_Exercise_
Each line of the material must reappear unchanged in the answer.

[[ Available data open ]]

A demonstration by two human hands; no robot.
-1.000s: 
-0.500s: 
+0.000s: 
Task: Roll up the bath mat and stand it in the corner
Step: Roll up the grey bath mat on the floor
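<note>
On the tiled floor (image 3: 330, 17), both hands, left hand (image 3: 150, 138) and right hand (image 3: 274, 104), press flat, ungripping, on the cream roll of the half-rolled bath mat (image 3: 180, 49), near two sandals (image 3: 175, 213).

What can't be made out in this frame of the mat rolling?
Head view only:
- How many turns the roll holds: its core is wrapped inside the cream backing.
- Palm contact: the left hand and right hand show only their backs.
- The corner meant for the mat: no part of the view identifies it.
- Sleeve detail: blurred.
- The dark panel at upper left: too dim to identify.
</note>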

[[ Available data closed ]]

_Response area_
A demonstration by two human hands; no robot.
-1.000s: 
-0.500s: 
+0.000s: 
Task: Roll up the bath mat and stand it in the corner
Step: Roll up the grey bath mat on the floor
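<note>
On the tiled floor (image 3: 330, 17), both hands, left hand (image 3: 150, 138) and right hand (image 3: 274, 104), press flat, ungripping, on the cream roll of the half-rolled bath mat (image 3: 180, 49), near two sandals (image 3: 175, 213).

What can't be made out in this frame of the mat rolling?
Head view only:
- How many turns the roll holds: its core is wrapped inside the cream backing.
- Palm contact: the left hand and right hand show only their backs.
- The corner meant for the mat: no part of the view identifies it.
- Sleeve detail: blurred.
- The dark panel at upper left: too dim to identify.
</note>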

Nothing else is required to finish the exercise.